The files for version 3 can be downloaded from cdc6600_v3.1.zip.
Instructions on how to use HASE models can be found at Downloading, Installing and Using HASE.
Figure 1 shows the organisation of the hardware of the 6600 central processor. In order to exploit the functional unit parallelism, the instruction set uses a three-address format (Figure 2) that allows successive instructions to refer to totally independent input and result operands. This would be quite impossible with a one-address instruction format, for example, where one of the inputs for an arithmetic operation is normally taken from, and the result returned to, a single implicit accumulator. Despite the potential for instruction overlap, dependencies between instructions can still occur in a three-address system. For example, where one instruction requires as its input the result of an immediately preceding instruction, the hardware must ensure that this ordering is strictly maintained. This would have been difficult if full store addresses were involved, since it would have made 6600 instructions prohibitively long, and it would in any case have been impossible to move operands in and out of Central Storage at a rate matching the execution rates of the functional units. The use of a small number of Scratch Pad Registers overcame both these problems.
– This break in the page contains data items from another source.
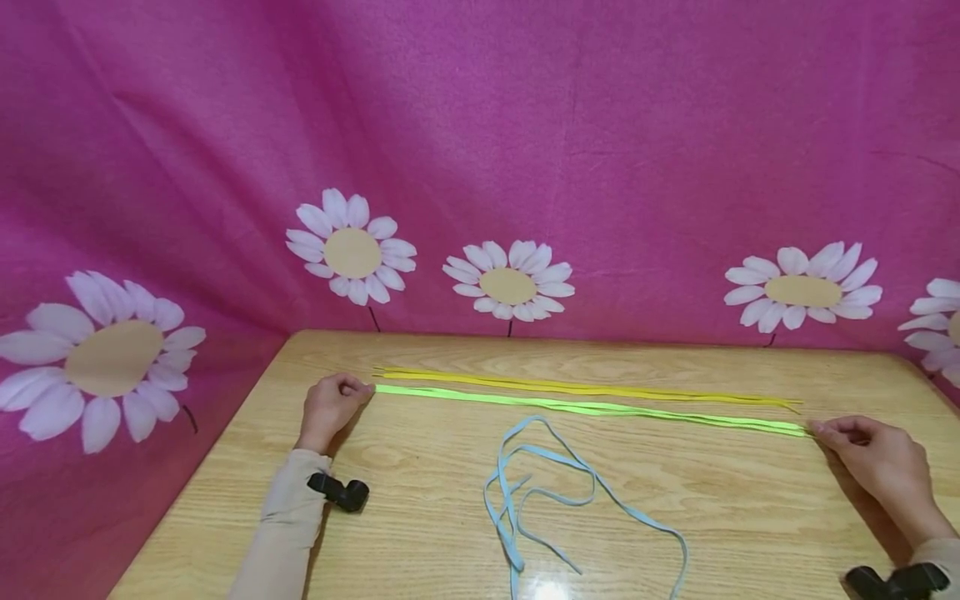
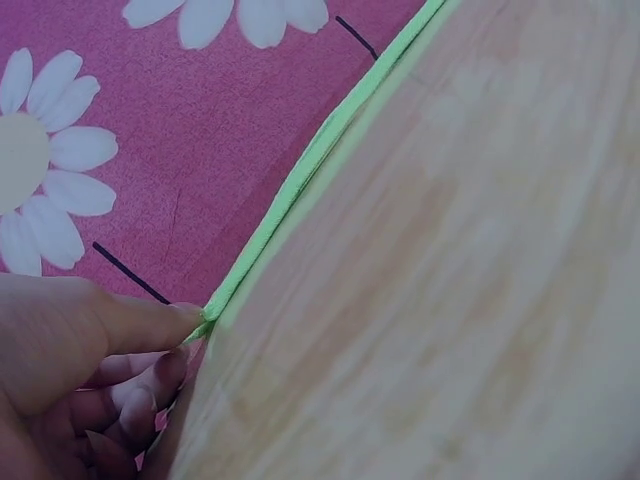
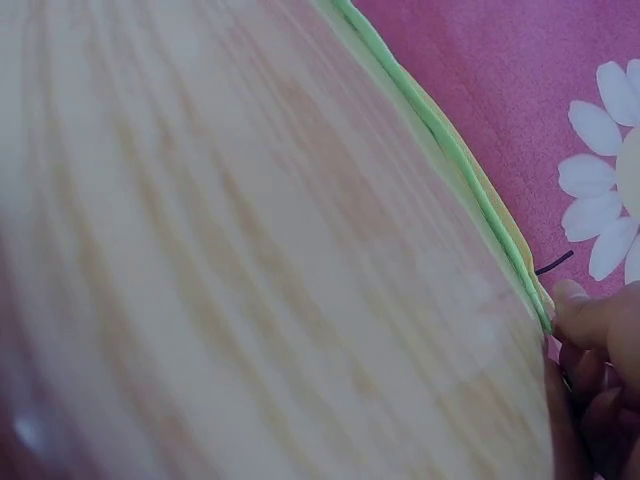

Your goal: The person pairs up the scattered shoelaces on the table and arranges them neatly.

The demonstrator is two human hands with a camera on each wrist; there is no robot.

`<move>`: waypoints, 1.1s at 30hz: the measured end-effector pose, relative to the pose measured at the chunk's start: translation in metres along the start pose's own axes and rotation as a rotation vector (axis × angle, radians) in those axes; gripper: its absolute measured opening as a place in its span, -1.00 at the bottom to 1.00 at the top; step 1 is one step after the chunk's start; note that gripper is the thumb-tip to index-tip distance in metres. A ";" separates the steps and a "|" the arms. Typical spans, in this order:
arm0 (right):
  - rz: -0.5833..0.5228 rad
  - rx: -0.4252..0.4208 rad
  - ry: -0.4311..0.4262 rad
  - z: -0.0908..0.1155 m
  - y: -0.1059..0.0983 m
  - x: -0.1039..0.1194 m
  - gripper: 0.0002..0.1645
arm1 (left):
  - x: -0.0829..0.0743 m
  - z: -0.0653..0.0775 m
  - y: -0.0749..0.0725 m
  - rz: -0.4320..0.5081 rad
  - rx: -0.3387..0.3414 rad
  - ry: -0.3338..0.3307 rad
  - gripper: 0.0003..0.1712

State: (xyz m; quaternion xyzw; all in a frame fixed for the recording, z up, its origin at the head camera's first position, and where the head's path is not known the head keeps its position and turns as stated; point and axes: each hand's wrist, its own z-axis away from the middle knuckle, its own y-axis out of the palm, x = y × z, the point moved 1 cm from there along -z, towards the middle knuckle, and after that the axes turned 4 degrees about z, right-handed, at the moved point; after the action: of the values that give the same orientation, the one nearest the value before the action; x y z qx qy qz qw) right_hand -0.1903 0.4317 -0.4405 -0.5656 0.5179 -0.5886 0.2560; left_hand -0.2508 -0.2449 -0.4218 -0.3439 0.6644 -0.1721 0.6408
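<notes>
A neon green shoelace, laid in side-by-side strands, stretches across the wooden table between both hands. My left hand pinches its left end between thumb and fingertips; the left wrist view shows the green lace running away from that pinch. At the other end, my right hand pinches the lace's tip, and the right wrist view has the lace meeting the thumb. Just behind lies a yellow shoelace, nearly parallel to the green one. Nearer the front, a light blue shoelace lies in loose loops.
The wooden table ends at the back against a pink cloth printed with white daisies. Black wrist cameras sit on both sleeves. The blue lace runs down to the bottom edge of the head view.
</notes>
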 end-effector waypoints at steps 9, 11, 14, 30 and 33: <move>-0.007 -0.009 -0.009 0.006 -0.003 0.002 -0.50 | -0.001 0.001 -0.001 0.035 0.012 -0.052 -0.74; -0.010 -0.011 -0.009 0.006 -0.002 0.002 -0.50 | -0.001 0.002 -0.001 0.040 0.023 -0.058 -0.74; -0.020 -0.008 0.007 0.007 -0.002 0.003 -0.51 | -0.002 0.002 -0.002 0.056 0.033 -0.064 -0.75; -0.061 0.244 -0.147 0.028 -0.028 0.034 -0.53 | -0.079 0.068 0.038 0.074 0.588 0.231 -0.73; -0.046 0.204 -0.201 0.042 -0.031 0.052 -0.63 | -0.097 0.083 0.046 0.016 0.687 0.289 -0.72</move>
State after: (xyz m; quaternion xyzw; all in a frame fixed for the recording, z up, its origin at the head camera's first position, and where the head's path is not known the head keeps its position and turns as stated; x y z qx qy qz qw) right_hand -0.1543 0.3825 -0.3996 -0.6044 0.4138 -0.5845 0.3491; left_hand -0.1864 -0.1298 -0.3916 -0.0757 0.6542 -0.4266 0.6199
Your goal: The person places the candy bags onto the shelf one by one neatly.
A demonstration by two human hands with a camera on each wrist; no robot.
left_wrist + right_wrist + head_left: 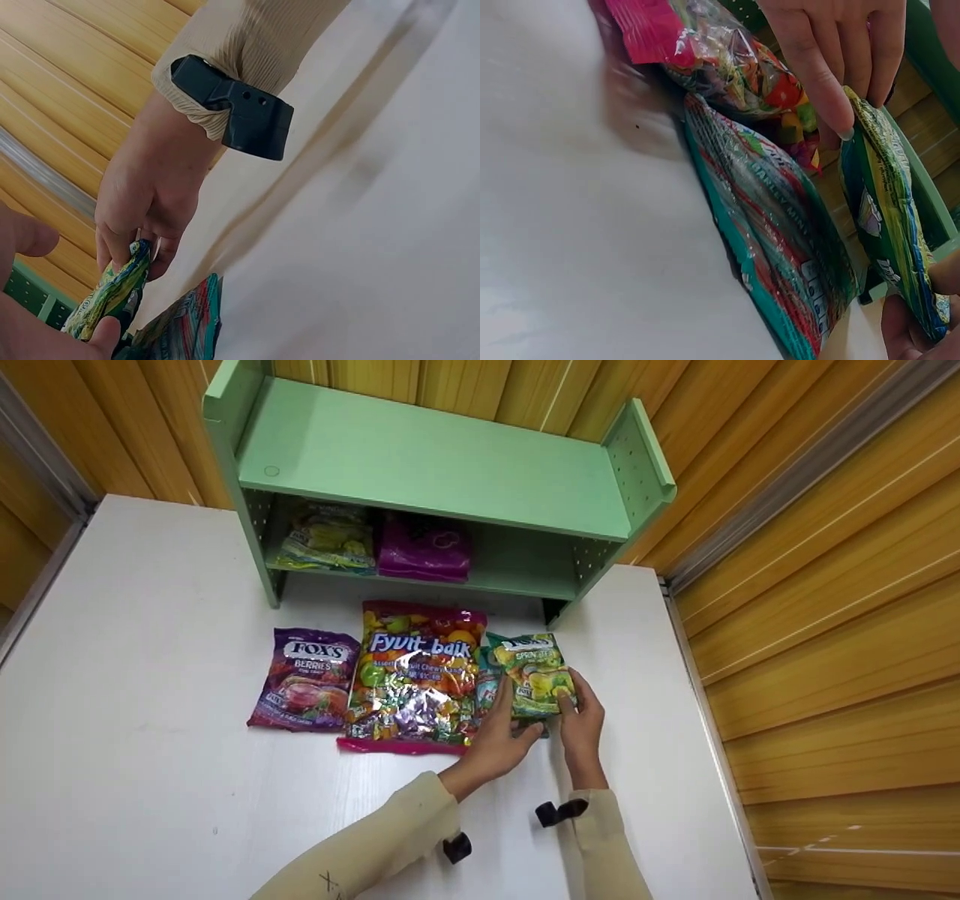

Figure 1. 6600 processor organisation
During program execution, instructions are taken in sequence from the Instruction Stack and issued by the Scoreboard to the appropriate execution unit. Each unit takes its input operands from among the 24 scratch-pad registers (eight 60-bit X (operand) registers, eight 18-bit A (address) registers, and eight 18-bit B (index) registers) and returns its result to one of these registers. The maximum rate of issue is one instruction per minor clock cycle (100 ns), while the units take typically 300 or 400 ns to complete their operations. Thus while the units can in principle all operate simultaneously, simultaneous operation of three or four units is more typical in practice. The issuing of instructions is not straightforward, since instruction dependencies can require that some instructions be held up until the completion of other, previously issued, instructions. In order to maximise the amount of concurrent processing, the Scoreboard is designed to issue each instruction as early as possible, within the limits set by these dependencies, so as to allow the following instruction to be issued, hopefully to a different unit. Dependency conflicts are resolved by the Scoreboard through control signals which link it to each unit and by the use of information buffered about the registers in respect of each unit and about the units in respect of each register.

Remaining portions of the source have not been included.